By Ola Mazzuca
Free Fall takes you back. Waaayyy back. Their style is so classic rock that you can almost smell leather jackets, hear the clickety clack of cowboy boots and envision swinging suede fringes from each garment. Even the photos inside the album sleeve are Ross Halfin-esque, reminiscent of Metallica’s humble beginnings through his lens. Power & Volume is humble in a sense that this is their debut release – on Nuclear Blast to boot. It’s an embodiment of classic tunes, in which the Stockholm natives have aptly named “freedom rock.”
Soft chords and twangy strings are the backbone for top-down Mustang cruise track “Free Fall,” which is an easy, ambitious, road trip tune with notes of Thin Lizzy. Kim Fransson’s distinct vocal sound shines on “Midnight Vulture.” His style is made up of puzzle pieces painted with portraits of Angus Young and Robert Plant. As he howls “Nobody’s gonna bring me down,” it’s a fierce track with foot stomping action, great percussion, solid bass work and simple yet fun guitar work by Mattias Bärjed.

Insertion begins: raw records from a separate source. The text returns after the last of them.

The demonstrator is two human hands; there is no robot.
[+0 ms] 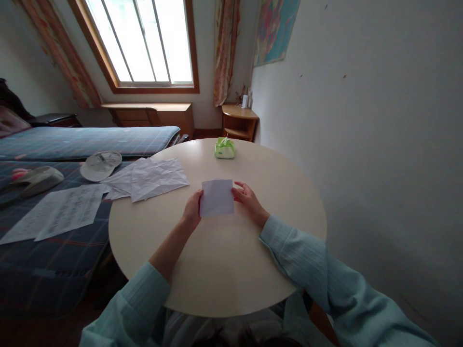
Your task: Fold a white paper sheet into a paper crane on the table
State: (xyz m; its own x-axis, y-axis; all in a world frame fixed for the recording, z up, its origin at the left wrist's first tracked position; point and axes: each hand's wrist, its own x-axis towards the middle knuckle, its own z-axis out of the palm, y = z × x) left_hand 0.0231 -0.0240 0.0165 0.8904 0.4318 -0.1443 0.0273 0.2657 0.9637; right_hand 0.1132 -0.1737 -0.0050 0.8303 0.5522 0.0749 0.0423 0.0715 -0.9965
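Note:
A small, nearly square piece of white paper (217,198) is held up over the round table (224,270), its flat face toward me. My left hand (191,208) grips the paper's left edge, thumb in front and the other fingers hidden behind it. At the right edge, my right hand (249,200) pinches the paper between thumb and fingers near its upper part. Whether the sheet is folded into layers cannot be made out.
Creased white sheets (159,177) lie on the table's left side. A green tissue pack (224,148) stands at the far edge. Left of the table, a bed (65,270) bears printed sheets (72,212) and a light cap (101,165). A wall (379,168) rises on the right.

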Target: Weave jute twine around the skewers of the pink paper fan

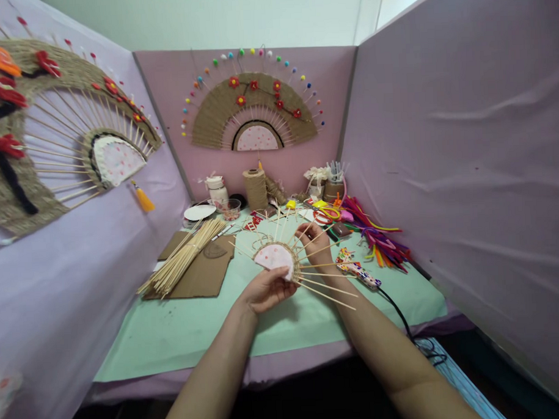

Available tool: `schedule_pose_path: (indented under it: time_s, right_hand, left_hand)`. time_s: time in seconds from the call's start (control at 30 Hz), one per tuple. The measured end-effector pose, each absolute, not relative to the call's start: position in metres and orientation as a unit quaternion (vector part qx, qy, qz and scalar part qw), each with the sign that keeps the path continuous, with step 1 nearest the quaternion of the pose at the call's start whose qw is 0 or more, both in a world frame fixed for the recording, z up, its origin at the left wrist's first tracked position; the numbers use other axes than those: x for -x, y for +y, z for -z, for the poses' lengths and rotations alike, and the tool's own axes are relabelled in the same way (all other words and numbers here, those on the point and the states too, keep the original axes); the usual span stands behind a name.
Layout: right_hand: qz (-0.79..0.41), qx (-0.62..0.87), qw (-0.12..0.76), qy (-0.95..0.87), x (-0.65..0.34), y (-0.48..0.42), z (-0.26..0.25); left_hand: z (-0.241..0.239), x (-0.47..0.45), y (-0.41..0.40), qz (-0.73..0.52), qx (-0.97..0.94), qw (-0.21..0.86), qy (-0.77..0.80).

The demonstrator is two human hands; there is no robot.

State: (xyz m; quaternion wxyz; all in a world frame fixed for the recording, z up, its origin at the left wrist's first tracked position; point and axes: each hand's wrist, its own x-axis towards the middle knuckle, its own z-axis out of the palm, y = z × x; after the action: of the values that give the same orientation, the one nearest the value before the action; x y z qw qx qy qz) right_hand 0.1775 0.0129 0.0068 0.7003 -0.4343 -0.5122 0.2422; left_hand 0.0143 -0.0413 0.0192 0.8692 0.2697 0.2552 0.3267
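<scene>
My left hand point(269, 289) grips a small half-round fan base point(275, 256) by its lower edge, thumb on the front. The base has a pale pink spotted face and a twine-wrapped rim. Thin wooden sticks point(330, 292) fan out from that rim to the upper left, top and right. Behind the sticks on the right, my right hand point(315, 242) is closed, its fingertips pinched among them. Whether it holds twine or a stick there is too small to tell. A patterned glue gun point(362, 272) with a black cord lies right of my right forearm.
A bundle of sticks point(184, 258) rests on cardboard point(224, 269) at left. Twine spools point(255, 189), a white bottle point(217, 190) and a clear cup point(231, 209) stand at the back. Coloured pipe cleaners point(381, 233) lie right. Finished fans point(207, 123) hang on the partitions.
</scene>
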Motion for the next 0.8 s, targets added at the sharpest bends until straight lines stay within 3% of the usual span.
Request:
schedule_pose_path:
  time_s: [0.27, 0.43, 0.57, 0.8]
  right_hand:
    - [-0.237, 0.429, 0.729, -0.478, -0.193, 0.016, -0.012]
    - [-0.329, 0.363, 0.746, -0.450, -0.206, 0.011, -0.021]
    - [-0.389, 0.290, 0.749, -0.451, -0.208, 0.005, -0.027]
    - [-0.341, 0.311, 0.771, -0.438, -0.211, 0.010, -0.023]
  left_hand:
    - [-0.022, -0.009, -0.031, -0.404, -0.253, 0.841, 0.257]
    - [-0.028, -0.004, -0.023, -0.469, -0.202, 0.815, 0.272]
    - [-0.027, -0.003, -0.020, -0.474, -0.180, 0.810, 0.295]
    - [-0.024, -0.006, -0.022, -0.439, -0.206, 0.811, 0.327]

The darker, toned down “Attila,” has a doomy tone and acts as great contrast for a mid-way piece. It pairs well with “World Domination,” which has hints of Zeppelin in every riff. As Power & Volume continues, it mirrors the sound of many classic rock progenitors that have inevitably shaped both the look and style of revival bands we see today. Closing track “Meat” proves that although their approach isn’t anything innovative, its not monotonous. The song is as rich as its title, filled with simple, yet clean technique, a catchy melody and fun vibe.
There’s no harsh criticism on Free Fall’s evident puzzle piece method of writing tunes with borrowed elements from childhood favourites. Power & Volume is a tribute sans cover tracks. Don’t go looking for unearthed sounds, but soak up sonic nostalgia, for this band is honoring the greats.